Hace unos días se dio a conocer el Informe del Estado de la Nación en Desarrollo Humano Sostenible 2018. Este documento, impulsado por el Consejo Nacional de Rectores, las universidades públicas, la Defensoría de los Habitantes, el Programa de Naciones Unidas para el Desarrollo y un selecto grupo de investigadores, no solo reúne información confiable y sistematizada acerca de la realidad nacional, sino que además se ha convertido en una de las principales herramientas que tenemos los servidores públicos para la toma de decisiones en temas estratégicos para el desarrollo social y la creación de políticas enfocadas a satisfacer las necesidades más urgentes del país.
El Estado de la Nación contiene hallazgos determinantes y reveladores. No obstante, quiero hacer énfasis en cuatro temas fundamentales: economía, empleo, seguridad ciudadana y la apremiante situación de las finanzas públicas.
Dice el Informe que en 2017 y en los primeros meses de 2018 varios indicadores claves para la generación de oportunidades económicas y sociales mostraron comportamientos desfavorables: se desaceleró el crecimiento económico, hubo una pérdida histórica de empleos, se deterioró la seguridad ciudadana y señales claras de una creciente insolvencia en las finanzas del Gobierno central.
Resulta más que evidente que el año 2017 fue un periodo verdaderamente crítico para Costa Rica, el cual significó un punto de inflexión en algunos indicadores sensibles para la estabilidad socioeconómica del país y que pone en riesgo a la población costarricense.
Por ejemplo: en 2017 la economía costarricense solo creció un 3,2%, cifra menor a la de 2016 y al promedio de los últimos diez años.
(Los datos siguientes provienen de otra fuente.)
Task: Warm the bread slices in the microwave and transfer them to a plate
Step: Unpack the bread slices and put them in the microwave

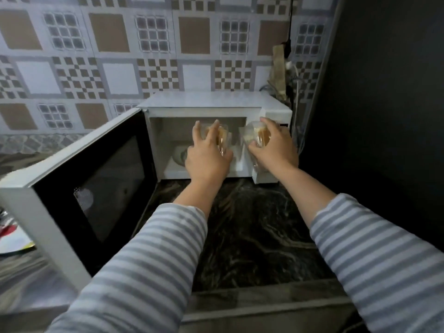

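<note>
Each grasping a clear plastic pack of golden-brown bread, the left hand (208, 156) and right hand (274, 150) reach at the open white microwave (216, 104).

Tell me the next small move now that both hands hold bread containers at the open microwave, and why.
Probably set the left hand's clear container down on the microwave floor, then the right hand's container beside it. The door stands wide open, both containers are in the air at the cavity mouth, and the turntable below looks bare.
</note>
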Motion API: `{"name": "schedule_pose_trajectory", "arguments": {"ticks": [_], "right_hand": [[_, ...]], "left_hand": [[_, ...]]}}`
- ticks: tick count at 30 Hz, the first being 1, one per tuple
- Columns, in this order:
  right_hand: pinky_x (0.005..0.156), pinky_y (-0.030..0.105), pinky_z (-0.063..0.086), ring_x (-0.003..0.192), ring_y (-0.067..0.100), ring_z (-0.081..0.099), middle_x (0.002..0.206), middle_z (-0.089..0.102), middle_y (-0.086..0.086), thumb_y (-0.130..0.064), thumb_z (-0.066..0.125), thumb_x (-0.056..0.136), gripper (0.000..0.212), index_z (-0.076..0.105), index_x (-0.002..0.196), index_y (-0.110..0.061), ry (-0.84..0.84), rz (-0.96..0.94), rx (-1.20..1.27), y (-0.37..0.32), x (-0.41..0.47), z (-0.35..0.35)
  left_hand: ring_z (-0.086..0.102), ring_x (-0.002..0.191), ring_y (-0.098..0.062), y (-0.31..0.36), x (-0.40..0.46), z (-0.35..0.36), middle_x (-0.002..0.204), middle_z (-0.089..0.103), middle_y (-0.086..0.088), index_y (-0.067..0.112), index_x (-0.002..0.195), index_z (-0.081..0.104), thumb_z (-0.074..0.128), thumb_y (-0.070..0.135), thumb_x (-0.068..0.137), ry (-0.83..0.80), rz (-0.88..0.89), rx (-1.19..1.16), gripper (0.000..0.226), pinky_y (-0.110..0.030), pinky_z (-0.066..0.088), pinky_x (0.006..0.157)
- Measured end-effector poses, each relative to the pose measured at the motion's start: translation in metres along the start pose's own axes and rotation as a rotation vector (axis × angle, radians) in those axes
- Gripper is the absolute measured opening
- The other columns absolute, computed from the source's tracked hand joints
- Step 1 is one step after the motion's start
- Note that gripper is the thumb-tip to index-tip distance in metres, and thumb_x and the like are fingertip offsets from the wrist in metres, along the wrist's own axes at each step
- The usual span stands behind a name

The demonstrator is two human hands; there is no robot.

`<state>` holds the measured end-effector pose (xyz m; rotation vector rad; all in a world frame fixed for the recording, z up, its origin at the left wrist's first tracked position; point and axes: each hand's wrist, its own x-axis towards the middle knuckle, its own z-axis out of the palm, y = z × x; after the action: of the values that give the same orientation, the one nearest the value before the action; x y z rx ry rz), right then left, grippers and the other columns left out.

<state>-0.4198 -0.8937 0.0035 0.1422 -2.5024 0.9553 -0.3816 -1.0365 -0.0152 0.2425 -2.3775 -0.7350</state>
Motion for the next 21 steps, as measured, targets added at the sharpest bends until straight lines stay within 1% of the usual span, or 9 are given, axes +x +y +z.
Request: {"name": "schedule_pose_trajectory", "arguments": {"ticks": [2,4,6,8,11,15,18,21], "right_hand": [[0.082,0.031,0.04,0.115,0.027,0.05,0.134,0.041,0.006,-0.04,0.065,0.083,0.063,0.037,0.14,-0.041,-0.017,0.045,-0.04,0.019,-0.023,0.001],[0.083,0.033,0.042,0.115,0.029,0.051,0.134,0.041,0.006,-0.039,0.067,0.082,0.063,0.039,0.139,-0.042,-0.03,0.092,-0.067,0.041,-0.044,0.004],[0.087,0.036,0.045,0.117,0.028,0.05,0.135,0.041,0.003,-0.039,0.069,0.081,0.065,0.039,0.138,-0.043,-0.043,0.144,-0.058,0.067,-0.061,0.01],[0.088,0.037,0.045,0.119,0.027,0.049,0.137,0.04,0.003,-0.038,0.069,0.081,0.064,0.039,0.139,-0.043,-0.056,0.167,-0.049,0.093,-0.074,0.015],[0.085,0.036,0.044,0.121,0.026,0.047,0.139,0.039,0.003,-0.037,0.066,0.084,0.064,0.037,0.141,-0.042,-0.081,0.198,-0.075,0.13,-0.087,0.022],[0.088,0.039,0.045,0.122,0.027,0.048,0.142,0.037,0.001,-0.035,0.066,0.083,0.067,0.035,0.141,-0.043,-0.096,0.221,-0.078,0.173,-0.09,0.03],[0.091,0.038,0.045,0.122,0.027,0.047,0.141,0.038,0.003,-0.033,0.067,0.082,0.067,0.036,0.142,-0.042,-0.104,0.205,-0.032,0.197,-0.08,0.036],[0.093,0.038,0.045,0.122,0.027,0.047,0.14,0.038,0.004,-0.032,0.067,0.083,0.068,0.034,0.142,-0.042,-0.106,0.177,-0.013,0.209,-0.063,0.042]], "left_hand": [[0.054,0.113,-0.038,-0.004,-0.028,0.014,0.159,0.012,0.002,0.043,0.144,0.031,0.059,0.043,0.086,-0.063,-0.016,0.006,0.064,-0.042,0.047,0.081],[0.054,0.114,-0.039,-0.008,-0.055,0.029,0.159,0.01,0.004,0.044,0.144,0.028,0.059,0.041,0.087,-0.131,-0.056,0.019,0.065,-0.043,0.048,0.08],[0.052,0.115,-0.039,-0.01,-0.08,0.046,0.159,0.008,0.004,0.044,0.145,0.027,0.06,0.038,0.086,-0.199,-0.099,0.019,0.068,-0.043,0.048,0.083],[0.051,0.114,-0.038,-0.011,-0.102,0.063,0.159,0.008,0.004,0.043,0.145,0.027,0.06,0.035,0.085,-0.236,-0.12,0.009,0.069,-0.043,0.048,0.084],[0.052,0.113,-0.037,-0.01,-0.127,0.088,0.159,0.008,0.002,0.042,0.146,0.027,0.059,0.034,0.086,-0.249,-0.139,0.006,0.068,-0.04,0.047,0.084],[0.051,0.113,-0.032,-0.003,-0.143,0.122,0.159,0.007,0.004,0.042,0.144,0.031,0.062,0.033,0.085,-0.201,-0.147,0.013,0.067,-0.036,0.047,0.081],[0.052,0.11,-0.033,0.001,-0.141,0.145,0.16,0.008,0.005,0.042,0.143,0.034,0.065,0.032,0.082,-0.166,-0.154,0.0,0.068,-0.038,0.048,0.08],[0.051,0.111,-0.034,0.005,-0.133,0.165,0.16,0.006,0.004,0.043,0.143,0.031,0.065,0.032,0.082,-0.161,-0.168,0.0,0.071,-0.041,0.049,0.081]]}}
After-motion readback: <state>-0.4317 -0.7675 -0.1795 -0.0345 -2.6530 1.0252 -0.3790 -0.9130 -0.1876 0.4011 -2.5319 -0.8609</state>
Todos los componentes de la demanda, con excepción del gasto del Gobierno General, redujeron su dinamismo.
Igualmente, en 2017 se registró la mayor pérdida de empleo de los últimos 20 años. Estamos hablando de 30.645 puestos de trabajo y como era de esperarse, dicha reducción se concentró en los grupos más vulnerables, es decir: personas no calificadas, microempresas y jóvenes de entre 15 y 35 años, siendo las mujeres las más afectadas, principalmente aquellas que viven en zonas costeras.
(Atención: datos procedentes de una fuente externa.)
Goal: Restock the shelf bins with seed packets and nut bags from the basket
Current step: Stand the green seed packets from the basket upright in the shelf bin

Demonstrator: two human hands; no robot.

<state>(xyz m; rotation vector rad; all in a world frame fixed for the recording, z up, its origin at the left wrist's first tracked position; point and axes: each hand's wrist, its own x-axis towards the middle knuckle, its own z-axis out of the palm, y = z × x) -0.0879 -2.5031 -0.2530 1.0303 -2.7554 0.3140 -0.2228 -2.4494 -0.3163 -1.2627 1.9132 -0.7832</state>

En el año 2017 se alcanzó una tasa récord de 12,2 homicidios por cada 100.000 habitantes, valor que supera el indicado por la Organización Mundial de la Salud (OMS) para considerar el problema como una epidemia. Este fenómeno se explica, fundamentalmente, por la presencia del crimen organizado y el narcotráfico.
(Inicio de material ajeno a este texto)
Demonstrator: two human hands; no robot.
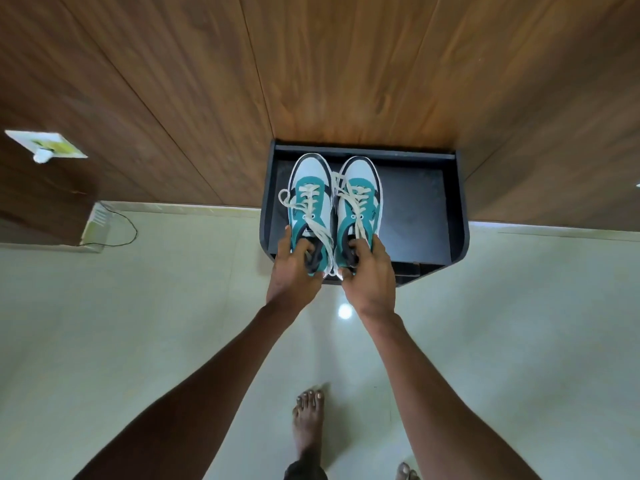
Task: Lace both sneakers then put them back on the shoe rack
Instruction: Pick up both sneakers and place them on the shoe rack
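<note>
The left hand [294, 265] holds the left sneaker [309, 206] by its heel opening, the right hand [367, 271] the right sneaker [358, 206], both over the shoe rack [433, 209]. The loose laces [323, 233] could catch under a sole.

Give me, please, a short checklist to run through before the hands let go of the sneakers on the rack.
1. Both sneakers laced: ok; laces cross both.
2. Left hand grips left sneaker at the heel: ok.
3. Right hand grips right sneaker at the heel: ok.
4. Sneakers over the rack, toes to the wall: ok.
5. Soles resting on the shelf: cannot tell.
6. Lace ends tucked: not ok; they hang loose.
</note>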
Respecto a las finanzas públicas, en 2017 Costa Rica alcanzó el déficit fiscal más alto desde 1980, equivalente a un 6,2% del PIB. En consecuencia, aumentaron las dificultades y el costo de realizar un ajuste que permita tener finanzas sostenibles. La mayoría de los componentes del balance financiero se deterioraron: el gasto en transferencias creció, los ingresos tributarios se desaceleraron y el servicio de la deuda se elevó.
En síntesis, menos dinamismo económico, elevadas tasas de desempleo, un alarmante clima de violencia e inseguridad y un Estado con cada vez menos posibilidades para procurar el mayor bienestar general.
Se impone entonces la urgente necesidad de pasar de las palabras a los hechos. Llegó el momento de impulsar decididamente la reactivación económica y de redimensionar nuevas y mejores oportunidades de estudio y capacitación, principalmente para mujeres y jóvenes.
Llegó el momento de atacar las causas que fomentan la delincuencia tales como la desigualdad y la exclusión. Es hora de hacer un uso más eficiente y razonable de los recursos públicos.
Pero además, no podemos perder de vista que se requiere ese necesario equilibrio entre lo económico y lo social. Solo así podríamos garantizar la sostenibilidad del Estado, el funcionamiento institucional, el desarrollo humano y la preservación del modelo democrático.
Espero que este Informe sobre el Estado de la Nación nos sirva para generar mayor conciencia y conocimiento de aquellas áreas que requieren un mayor o mejor ajuste para seguir avanzando como sociedad.